San Antonio-based AT&T says it is pulling out of talks to buy a one-third stake in the holding company that controls Telecom Italia SPA. The news came as Telecom Italia shareholders met to elect a new board. The negotiations had raised concerns in Rome about a strategic national asset falling into the hands of foreigners.
Developers and state legislators announced a $1.5 billion development in Austin. The Villa Muse Studio Project will help the film, television and music industry will be complete with residential neighborhoods. Plans for the complex were unveiled as lawmakers attempt this legislative session to pass financial incentives to lure more movies to Texas. Lawmakers say the Villa Muse development will further Texas' movie production efforts.

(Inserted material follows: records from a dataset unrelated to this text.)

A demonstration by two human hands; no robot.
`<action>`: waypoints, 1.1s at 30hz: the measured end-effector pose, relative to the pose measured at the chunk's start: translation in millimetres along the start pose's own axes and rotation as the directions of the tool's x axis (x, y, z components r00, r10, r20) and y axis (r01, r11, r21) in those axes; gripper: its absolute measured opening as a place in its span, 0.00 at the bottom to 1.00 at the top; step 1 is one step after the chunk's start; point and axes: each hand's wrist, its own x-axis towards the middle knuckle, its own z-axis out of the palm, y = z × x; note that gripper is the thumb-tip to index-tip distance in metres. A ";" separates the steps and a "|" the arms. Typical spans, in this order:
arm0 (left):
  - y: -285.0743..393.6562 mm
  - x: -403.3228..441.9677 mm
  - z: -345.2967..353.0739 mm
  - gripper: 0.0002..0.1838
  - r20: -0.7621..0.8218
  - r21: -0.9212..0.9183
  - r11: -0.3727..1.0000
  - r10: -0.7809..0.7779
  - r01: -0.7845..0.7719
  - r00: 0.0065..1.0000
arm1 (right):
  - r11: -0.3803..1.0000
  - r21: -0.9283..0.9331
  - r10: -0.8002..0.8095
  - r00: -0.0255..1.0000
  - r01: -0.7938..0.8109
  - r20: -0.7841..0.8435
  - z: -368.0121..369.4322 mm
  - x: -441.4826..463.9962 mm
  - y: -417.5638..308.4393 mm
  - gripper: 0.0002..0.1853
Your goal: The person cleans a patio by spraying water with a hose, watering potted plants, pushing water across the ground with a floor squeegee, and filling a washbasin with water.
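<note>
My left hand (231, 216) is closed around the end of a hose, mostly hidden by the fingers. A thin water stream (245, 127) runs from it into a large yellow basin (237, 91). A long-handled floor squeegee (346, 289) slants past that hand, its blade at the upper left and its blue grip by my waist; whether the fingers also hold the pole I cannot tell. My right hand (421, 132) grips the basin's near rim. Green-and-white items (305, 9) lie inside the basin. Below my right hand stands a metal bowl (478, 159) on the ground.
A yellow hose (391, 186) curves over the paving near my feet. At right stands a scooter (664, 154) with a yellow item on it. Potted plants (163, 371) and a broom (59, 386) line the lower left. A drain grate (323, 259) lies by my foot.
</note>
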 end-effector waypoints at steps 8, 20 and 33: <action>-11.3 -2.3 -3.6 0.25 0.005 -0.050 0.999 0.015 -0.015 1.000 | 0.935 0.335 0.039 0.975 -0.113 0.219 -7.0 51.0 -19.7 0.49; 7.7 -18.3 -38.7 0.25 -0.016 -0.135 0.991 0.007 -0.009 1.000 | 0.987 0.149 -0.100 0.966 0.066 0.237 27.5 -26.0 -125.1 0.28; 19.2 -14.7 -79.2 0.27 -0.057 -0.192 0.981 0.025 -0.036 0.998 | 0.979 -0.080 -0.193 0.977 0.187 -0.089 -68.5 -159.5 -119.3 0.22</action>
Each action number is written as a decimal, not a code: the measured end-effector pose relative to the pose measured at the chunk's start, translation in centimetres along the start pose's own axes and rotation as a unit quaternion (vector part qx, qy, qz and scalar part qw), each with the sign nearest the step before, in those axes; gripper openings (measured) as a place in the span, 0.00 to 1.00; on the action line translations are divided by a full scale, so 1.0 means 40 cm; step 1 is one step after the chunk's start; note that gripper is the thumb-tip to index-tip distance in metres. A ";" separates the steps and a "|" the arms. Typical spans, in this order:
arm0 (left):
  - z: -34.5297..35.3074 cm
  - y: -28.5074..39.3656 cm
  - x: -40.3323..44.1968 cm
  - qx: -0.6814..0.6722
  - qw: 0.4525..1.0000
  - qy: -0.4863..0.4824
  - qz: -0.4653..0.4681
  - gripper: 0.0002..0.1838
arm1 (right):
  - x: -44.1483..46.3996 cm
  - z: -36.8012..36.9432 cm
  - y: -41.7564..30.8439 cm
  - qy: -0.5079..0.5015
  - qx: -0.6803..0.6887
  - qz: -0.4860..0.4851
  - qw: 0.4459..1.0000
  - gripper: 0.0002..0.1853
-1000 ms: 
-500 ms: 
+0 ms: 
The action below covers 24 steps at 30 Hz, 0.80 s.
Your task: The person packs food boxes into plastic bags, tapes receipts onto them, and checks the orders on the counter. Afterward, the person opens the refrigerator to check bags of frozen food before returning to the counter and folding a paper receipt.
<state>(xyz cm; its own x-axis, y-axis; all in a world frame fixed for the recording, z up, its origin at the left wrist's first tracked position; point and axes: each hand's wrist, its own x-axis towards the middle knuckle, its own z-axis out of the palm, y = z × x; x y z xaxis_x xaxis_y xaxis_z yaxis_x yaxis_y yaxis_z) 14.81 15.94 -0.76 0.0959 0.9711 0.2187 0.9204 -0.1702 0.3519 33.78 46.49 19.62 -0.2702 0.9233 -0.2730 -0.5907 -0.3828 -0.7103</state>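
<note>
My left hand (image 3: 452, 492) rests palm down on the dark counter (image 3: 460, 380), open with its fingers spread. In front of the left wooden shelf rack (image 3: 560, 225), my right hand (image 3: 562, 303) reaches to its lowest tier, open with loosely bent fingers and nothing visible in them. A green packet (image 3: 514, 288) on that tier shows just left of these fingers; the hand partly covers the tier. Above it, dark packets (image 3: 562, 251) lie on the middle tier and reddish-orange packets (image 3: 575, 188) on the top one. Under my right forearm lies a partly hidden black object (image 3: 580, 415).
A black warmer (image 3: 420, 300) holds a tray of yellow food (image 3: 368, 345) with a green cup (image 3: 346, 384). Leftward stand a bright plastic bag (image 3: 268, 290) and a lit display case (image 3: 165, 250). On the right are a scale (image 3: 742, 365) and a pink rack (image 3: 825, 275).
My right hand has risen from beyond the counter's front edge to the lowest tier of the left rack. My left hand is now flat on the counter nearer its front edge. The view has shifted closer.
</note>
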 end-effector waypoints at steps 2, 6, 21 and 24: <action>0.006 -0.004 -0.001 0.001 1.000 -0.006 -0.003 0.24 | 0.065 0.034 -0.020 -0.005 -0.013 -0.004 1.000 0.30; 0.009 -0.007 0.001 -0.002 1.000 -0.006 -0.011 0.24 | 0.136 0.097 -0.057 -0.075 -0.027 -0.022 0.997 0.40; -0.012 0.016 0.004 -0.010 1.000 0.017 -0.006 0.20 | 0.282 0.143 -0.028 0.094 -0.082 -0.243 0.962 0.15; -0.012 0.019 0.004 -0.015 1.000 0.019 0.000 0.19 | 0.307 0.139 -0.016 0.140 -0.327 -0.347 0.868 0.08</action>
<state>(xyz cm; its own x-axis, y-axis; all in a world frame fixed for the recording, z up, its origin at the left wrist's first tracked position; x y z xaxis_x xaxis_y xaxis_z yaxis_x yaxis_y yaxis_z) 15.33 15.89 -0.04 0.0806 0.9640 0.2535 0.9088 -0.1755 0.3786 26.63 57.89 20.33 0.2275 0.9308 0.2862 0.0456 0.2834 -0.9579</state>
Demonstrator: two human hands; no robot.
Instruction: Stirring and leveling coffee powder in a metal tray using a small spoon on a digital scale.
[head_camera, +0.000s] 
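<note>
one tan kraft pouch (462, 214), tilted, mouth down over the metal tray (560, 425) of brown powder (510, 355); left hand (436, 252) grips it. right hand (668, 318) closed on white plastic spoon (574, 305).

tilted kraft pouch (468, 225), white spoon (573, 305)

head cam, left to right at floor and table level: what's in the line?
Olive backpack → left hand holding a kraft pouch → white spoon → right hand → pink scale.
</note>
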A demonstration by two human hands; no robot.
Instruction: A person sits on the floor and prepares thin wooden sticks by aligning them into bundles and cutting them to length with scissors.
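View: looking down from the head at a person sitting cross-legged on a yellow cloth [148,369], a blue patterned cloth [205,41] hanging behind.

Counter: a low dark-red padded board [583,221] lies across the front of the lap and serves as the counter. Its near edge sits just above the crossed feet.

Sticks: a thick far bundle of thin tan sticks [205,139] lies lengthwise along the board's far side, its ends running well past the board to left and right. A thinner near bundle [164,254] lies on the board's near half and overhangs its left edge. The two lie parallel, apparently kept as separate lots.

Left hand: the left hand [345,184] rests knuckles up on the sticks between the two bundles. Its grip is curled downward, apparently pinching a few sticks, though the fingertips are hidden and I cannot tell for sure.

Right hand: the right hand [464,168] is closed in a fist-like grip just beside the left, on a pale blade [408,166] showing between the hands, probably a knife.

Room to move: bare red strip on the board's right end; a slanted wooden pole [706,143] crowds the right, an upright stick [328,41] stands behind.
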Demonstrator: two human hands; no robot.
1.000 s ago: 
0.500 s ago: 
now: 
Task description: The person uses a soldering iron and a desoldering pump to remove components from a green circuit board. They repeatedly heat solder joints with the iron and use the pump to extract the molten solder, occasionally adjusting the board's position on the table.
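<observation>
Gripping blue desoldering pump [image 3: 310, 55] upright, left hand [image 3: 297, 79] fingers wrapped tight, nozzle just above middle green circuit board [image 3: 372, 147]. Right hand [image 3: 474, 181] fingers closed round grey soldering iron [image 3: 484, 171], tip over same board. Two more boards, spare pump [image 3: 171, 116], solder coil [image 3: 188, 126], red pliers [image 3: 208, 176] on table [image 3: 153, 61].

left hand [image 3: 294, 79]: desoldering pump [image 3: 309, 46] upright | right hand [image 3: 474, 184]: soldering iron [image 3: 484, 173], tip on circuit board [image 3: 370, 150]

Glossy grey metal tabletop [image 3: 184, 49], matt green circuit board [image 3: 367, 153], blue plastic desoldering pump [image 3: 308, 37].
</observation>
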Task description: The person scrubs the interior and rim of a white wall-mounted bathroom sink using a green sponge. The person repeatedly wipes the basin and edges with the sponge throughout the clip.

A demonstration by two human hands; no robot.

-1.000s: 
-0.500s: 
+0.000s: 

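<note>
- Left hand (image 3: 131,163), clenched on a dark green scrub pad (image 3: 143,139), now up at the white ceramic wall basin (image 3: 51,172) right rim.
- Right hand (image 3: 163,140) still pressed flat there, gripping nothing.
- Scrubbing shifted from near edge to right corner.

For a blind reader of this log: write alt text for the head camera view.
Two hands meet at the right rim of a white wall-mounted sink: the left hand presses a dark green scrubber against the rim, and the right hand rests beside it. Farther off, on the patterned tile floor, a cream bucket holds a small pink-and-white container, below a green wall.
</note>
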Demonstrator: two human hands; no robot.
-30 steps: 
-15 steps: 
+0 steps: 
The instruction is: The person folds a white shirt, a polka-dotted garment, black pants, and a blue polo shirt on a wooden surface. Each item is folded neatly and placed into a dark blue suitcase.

Dell has hired a former Oracle executive to fill the computer maker's new job of chief marketing officer. Mark Jarvis is Dell's first chief marketing officer and will be responsible for reorganizing and maximizing the company's global marketing operations. Company officials say the hiring completes an executive shuffle that began last year and included the return of Michael Dell as Chief Executive Officer in January.
There's a lot going on this week in terms of economic reports. Tuesday, we'll get reports on consumer inflation and housing starts, with figures on oil inventories and first-time jobless claims later in the week.
Google and San Antonio-based Clear Channel Communications have announced a long-term Internet-related deal. The agreement will allow the Internet search leader to place advertising for its online customers on more than 675 Clear Channel radio stations. The deal will give Google advertisers that had not relied on radio direct access to Clear Channel's national distribution system through an easy-to-use interface. It will also allow those customers to target their campaigns, reaching particular audiences in targeted locations at specific times. Clear Channel's John Hogan says it's a “true win-win.'' Hogan says the broadcast company gets access to an entirely new group of advertisers within a new and complementary sales channel. Financial terms weren't disclosed. Clear Channel is the nation's largest radio station owner.